The former employees worked at the Kansas City, Missouri branch of Raising Cane. In the video, the teenage employee smiles as she dunks her forearm into the tea, while the other employee films and laughs in the background. The tea is then poured into a dispenser to be served to customers.
If that has made you feel sick, here’s a few tea-licious facts and trivia to take your mind off that girl using her arm as a spoon. God knows where her hands had been before that video was shot…
For those of us who love tea, here are a few facts of this beverage:
1. The art of reading tea leaves is called tasseography.
2. Sherpa tea is a special blend of tea that can be brewed at high altitudes, where water boils at lower temperatures.
3. Crysanthemum tea is a favorite herbal brew in Korea and China. It’s often given to sick people as it is thought to ease fevers and headaches.

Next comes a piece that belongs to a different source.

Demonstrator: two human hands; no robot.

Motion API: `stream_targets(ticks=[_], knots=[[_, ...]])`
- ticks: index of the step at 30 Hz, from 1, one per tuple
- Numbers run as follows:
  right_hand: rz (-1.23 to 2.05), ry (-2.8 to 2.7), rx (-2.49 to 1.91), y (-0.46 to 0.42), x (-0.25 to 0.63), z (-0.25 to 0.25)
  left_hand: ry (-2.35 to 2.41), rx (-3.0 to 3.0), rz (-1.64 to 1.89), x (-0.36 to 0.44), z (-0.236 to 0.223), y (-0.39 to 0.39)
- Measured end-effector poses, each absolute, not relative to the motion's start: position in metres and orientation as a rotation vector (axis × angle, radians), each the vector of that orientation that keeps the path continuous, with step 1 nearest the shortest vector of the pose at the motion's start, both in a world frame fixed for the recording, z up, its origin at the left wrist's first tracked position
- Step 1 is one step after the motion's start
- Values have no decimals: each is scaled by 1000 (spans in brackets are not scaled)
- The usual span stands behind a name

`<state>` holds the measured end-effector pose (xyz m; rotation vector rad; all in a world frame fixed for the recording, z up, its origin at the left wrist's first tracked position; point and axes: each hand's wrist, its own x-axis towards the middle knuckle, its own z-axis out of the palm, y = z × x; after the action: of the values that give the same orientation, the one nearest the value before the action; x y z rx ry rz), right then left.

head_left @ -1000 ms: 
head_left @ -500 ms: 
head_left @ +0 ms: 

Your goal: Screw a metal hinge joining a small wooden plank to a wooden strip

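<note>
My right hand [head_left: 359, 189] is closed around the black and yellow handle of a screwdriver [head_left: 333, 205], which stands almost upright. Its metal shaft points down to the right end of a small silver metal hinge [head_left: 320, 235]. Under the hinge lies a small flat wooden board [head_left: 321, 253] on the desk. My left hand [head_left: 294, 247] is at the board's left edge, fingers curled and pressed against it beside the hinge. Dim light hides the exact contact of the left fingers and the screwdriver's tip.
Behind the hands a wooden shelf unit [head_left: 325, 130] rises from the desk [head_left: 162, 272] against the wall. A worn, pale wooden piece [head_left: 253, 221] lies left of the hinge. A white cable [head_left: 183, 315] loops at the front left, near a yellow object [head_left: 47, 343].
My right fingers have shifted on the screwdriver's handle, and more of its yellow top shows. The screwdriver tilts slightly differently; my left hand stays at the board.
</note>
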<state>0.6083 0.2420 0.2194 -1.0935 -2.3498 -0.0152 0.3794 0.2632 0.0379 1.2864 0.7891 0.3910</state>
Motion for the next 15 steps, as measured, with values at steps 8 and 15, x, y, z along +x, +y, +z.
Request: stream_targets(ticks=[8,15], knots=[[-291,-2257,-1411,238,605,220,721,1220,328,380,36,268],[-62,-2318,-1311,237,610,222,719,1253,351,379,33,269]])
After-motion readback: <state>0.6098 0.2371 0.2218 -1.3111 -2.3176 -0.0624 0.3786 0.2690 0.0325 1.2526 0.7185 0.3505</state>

4. The first tea that came to Canada took over a year to arrive. It was imported by the Hudson Bay Company in 1716. That’s a long time to wait for a cup of tea!
5. The uncurling of the tea leaves when hot water is poured over them has a special name – ‘the agony of the leaves’. Nice!
6. Bubble tea began in Taiwan in the 1980’s. It was originally made from black tea, tapioca pearls, condensed milk and honey.
7. Tea was once very expensive, and was kept in a locked tea chest. The mistress of the house was the only person who had the key.
8. You should always use fresh water to boil for your tea. Water that has been previously boiled has lost oxygen, and can make your tea taste flat.
9. In Tibet, butter tea is a popular drink. It’s made from black tea, yak butter and salt.
10. In ancient China, tea was a form of currency. Tea leaves were pressed into a brick, and one side was scored so that it could easily be broken to make change.
11. Britain is the second-largest nation of tea drinkers, with Ireland being the first. In the U.K. as a whole, 165 million cups of tea are drunk every day.
12. The Lipton Tea Factory in Jebel Ali, Dubai, produces a whopping 5 billion tea bags a year.
13. More than 200 cups of tea can be brewed from one pound of loose tea leaves.
14. The tannic acid in black tea is said to help remove warts.
15. In Morocco, it’s the man’s job to pour the tea. He holds the long, spouted teapot high above the glass while pouring so that each glass of tea has a slightly frothy head to it.